On March 6, 1852, Mackworth announced the settlement would be disbanded, and on April 24, Enderby set sail for Wellington on the Black Dog, under the eye of the special commissioners. The tiny settlement faded quickly into a curtain of mist and drizzle—Enderby’s last glimpse of his failed dream.
At Port Ross, the settlers began to dismantle the colony they’d struggled so hard to build over the previous two and a half years. In June, a southern right whale was captured in the harbour for the first time, and the entire community loaded into boats and lined the shores to witness the flensing and butchering of the great beast.
Less than a month later, most of the colonists boarded two brigs bound for Wellington and Otago.
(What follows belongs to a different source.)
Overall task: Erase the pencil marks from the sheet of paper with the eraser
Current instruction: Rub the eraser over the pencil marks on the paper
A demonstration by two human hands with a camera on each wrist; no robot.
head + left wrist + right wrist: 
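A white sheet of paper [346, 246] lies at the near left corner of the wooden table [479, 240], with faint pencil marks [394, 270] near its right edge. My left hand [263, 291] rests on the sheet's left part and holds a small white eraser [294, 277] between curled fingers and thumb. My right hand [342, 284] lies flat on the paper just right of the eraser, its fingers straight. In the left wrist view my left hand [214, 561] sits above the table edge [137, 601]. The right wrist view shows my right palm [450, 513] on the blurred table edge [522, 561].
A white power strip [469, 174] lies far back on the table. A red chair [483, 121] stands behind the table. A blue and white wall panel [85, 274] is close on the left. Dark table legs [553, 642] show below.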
Nearly every trace of Hardwicke was packed up and shipped away—the prefab buildings were later sold at auction in Sydney. The last colonists departed in August 1852, and for Mackworth, this wasn’t a moment
“Everyone in this place has been longing to leave from the time of his arrival,” he wrote in his diary. “The satisfaction I feel at this moment is beyond description. My miserable life at Port Ross will never be forgotten.”
After initially expressing their intention to stay, the Māori later requested transport to Stewart Island, but this was refused. In 1854, when an opportunity to leave arose, Matioro and most of his people left the subantarctic and resettled on Stewart Island. The last Māori departed for the Chatham Islands about a year later.
Enderby returned to England, where he became embroiled in a legal battle. It stretched on for years, resulted in two parliamentary papers, and never reached a resolution. He fell into obscurity, and died penniless in 1876.
The Cripps decided against returning to England, due to Sarah’s extreme seasickness on the outbound voyage. They spent two years in Wellington, then sailed to Castlepoint in the Wairarapa. In 1857, they bought 40 acres of land and ran an accommodation house, Sevenoaks. Sarah opened a shop and post office, and acted as the local midwife. By then, she and Isaac had 10 children of their own—but according to her reputation, she never missed a call, riding on horseback to reach women in need. ‘Granny Cripps’ became a respected community figure, hailed at the time of her death in 1892 as “the best-loved woman from Wellington to Ahuriri”, the Māori name for Napier.
Today, the only trace of Hardwicke lies in the thick scrub above Erebus Cove: a tiny cemetery enclosed by a modern white-picket fence. Only three of the six marked graves belong to settlers, while the other mounds are the final resting places of castaways and shipwreck victims. As I contemplate the graves, I hear a familiar melody—a lone blackbird. An introduced species, so far from the quaint country lanes of England, here in the deep south. It feels eerie, almost post-apocalyptic.
Our futile attempts to tame this land linger through introduced animals. Enderby Island hosted distinct varieties of cattle and rabbits, as well as mice, but all three were eradicated in the 1990s, leaving the island to the will of its megaherb moors and yellow-eyed penguins. The much-larger Auckland Island is still home to seaweed-munching pigs, in addition to feral cats and mice—but plans are afoot to rid the archipelago of these destructive overstayers once and for all.
In the place where Hardwicke stood, I encounter the adaptable flora and fauna that have found their way here without the help of humans: rockhopper penguins leaping boulder to boulder, a seething crowd of sea lions, shags alighting from the basalt cliffs, beaks stuffed with material for their nests.
Everything here has found a way to live at the edge. I meet cliff-dwelling seabirds, flightless ducks foraging in the wavering kelp, and gaudy flowers with bizarre adaptations. But for humans, these islands proved to be too extreme—and I can’t help but feel thankful that these steep fiords escaped the concrete scabs of civilisation.
This land doesn’t belong to people. It belongs to the windswept rātā and wheeling albatrosses and fierce winds.